Tomo a liberdade de citar textualmente um trecho da entrevista, feita pela repórter Ana Chala com o professor Ricardo Petersen, coordenador do Projeto em Porto Alegre e diretor da prestigiada Esef. A íntegra consta na página 8 da edição No.99, junho de 2007 do Jornal da Universidade:

“...não vemos outra possibilidade (de difusão dos esportes olímpicos) senão nas escolas ou em projetos desse tipo, que atingem milhares de crianças em todo país. Eles têm que ter continuidade e se tornar parte de uma política. Só assim começaremos a desenvolver o gosto pelo esporte. Isso é muito mais importante do que a realização do Pan, apesar da visibilidade que ele traz para o país.”

O depoimento de um acadêmico consagrado e entusiasta dos esportes olímpicos é mais do que convincente. De forma sutil e educada, o professor Petersen manda um recado e uma exigência. Uma política pública para o esporte de base como parte de uma política de Estado com a projeção olímpica do Brasil. Ou seja, os Jogos Panamericanos, a realização de uma Olimpíada aqui, deveriam ser ponto de chegada e não de partida. Não se trata de má vontade, mas de crítica feita a partir de centenas de experiências como as descritas acima.

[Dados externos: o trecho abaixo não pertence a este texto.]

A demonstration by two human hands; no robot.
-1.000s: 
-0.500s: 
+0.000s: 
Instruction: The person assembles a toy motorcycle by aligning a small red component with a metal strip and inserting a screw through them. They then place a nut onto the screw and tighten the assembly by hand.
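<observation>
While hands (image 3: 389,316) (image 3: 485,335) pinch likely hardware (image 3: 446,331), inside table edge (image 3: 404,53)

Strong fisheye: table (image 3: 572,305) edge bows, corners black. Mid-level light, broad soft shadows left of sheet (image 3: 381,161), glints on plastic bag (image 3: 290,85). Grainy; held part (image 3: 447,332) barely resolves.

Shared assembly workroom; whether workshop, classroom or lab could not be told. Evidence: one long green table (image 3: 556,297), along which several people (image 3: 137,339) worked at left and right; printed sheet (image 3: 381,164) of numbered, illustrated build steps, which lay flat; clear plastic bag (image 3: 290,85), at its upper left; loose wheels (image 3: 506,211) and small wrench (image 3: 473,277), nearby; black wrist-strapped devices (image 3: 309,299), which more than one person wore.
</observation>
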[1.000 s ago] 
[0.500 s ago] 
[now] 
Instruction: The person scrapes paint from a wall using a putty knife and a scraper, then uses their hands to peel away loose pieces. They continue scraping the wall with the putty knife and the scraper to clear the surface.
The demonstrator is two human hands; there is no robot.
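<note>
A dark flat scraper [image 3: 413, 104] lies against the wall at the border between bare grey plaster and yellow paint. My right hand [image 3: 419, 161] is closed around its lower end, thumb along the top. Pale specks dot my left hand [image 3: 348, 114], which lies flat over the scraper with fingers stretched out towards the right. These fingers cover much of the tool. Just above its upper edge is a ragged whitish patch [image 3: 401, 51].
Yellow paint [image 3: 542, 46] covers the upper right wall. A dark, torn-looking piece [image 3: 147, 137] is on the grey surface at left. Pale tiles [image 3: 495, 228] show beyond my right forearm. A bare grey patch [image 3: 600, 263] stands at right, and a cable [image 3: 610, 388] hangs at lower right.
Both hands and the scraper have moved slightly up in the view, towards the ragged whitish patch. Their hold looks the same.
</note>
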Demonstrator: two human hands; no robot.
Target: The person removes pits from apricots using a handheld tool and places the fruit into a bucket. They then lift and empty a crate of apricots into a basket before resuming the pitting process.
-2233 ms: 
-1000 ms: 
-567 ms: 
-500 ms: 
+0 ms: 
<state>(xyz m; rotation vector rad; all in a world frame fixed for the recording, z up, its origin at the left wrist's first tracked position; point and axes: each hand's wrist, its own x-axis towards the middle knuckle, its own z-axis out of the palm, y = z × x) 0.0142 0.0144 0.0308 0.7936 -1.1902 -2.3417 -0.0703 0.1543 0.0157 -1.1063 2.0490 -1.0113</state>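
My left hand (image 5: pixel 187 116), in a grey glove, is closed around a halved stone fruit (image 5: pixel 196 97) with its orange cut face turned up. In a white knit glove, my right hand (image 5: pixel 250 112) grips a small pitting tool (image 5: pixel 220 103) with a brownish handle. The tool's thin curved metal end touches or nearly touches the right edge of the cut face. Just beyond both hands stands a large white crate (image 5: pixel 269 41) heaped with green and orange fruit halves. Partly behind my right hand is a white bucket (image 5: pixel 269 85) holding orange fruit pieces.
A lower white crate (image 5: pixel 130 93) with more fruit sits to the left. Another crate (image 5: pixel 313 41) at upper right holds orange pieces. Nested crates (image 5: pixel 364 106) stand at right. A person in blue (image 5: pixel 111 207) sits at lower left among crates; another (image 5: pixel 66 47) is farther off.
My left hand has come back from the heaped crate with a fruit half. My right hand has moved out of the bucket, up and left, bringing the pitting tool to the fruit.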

Quando o debate entra no quesito volume de recursos, o terreno fica espinhento. Segundo o repórter Luiz Carlos Azenha, a previsão de gastos iniciais para o Pan era de R$375 milhões. O evento acabou custando quase dez vezes mais. É certo que os equipamentos e instalações desportivas vão permanecer no lugar, catapultando o Rio para sediar a Olimpíada de 2016. Mas, e o material humano?

Voltando à simplicidade e eficiência do Projeto Navegar, o entusiasmo com o resultado gerou uma segunda etapa local, chamado Navega Tchê. Os profissionais de educação física formularam um segundo momento, com oficinas profissionalizantes de carpintaria naval e treinamento em barcos de competição. O orçamento necessário é da ordem de R$600 mil, para um pacote fechado de dois anos de duração. São R$25.000,00 por mês, incluindo remuneração, combustível, alimentação, instalações e equipamentos. Se fosse um empreendimento comercial, o Navega Tchê seria uma micro-empresa, e das mais modestas. Proponho um exercício de projeção, imaginando que estamos em um país que faz planejamento no longo prazo, coisa que é rara por aqui.

Se imaginarmos um núcleo deste projeto por capital do país, teríamos um orçamento anual de R$ 8 milhões e 100 mil reais. Cada núcleo, mantendo a proporção dos colegas gaúchos, atenderia a uma média de 150 crianças por estado, dando um total de 4050 em todo o país. Cada um deles custaria ao país, ao longo de 12 meses, uma média de R$2000 mensais. Em dez anos, o Brasil poderia ter uma nova safra de atletas, custando pouco mais de R$81 milhões. Multiplicando esse custo para vinte modalidades olímpicas, e em uma década, o investimento inicial de R$1bilhão e 620 milhões de reais iria colher uma chuva de medalhas. Por ano, o orçamento do Ministério do Esporte teria de investir apenas R$162 milhões de reais. Representa menos de 10% dos lucros trimestrais de um grande banco brasileiro.

Com um terço dos gastos iniciais previstos para o Pan e em dez anos seríamos uma potência olímpica. O governo de Luiz Inácio já entra em seu segundo mandato e fez a opção errada. Aplicando o dinheiro do Estado em megaeventos, O Ministério do Esporte capta recursos para um momento e não para a sociedade.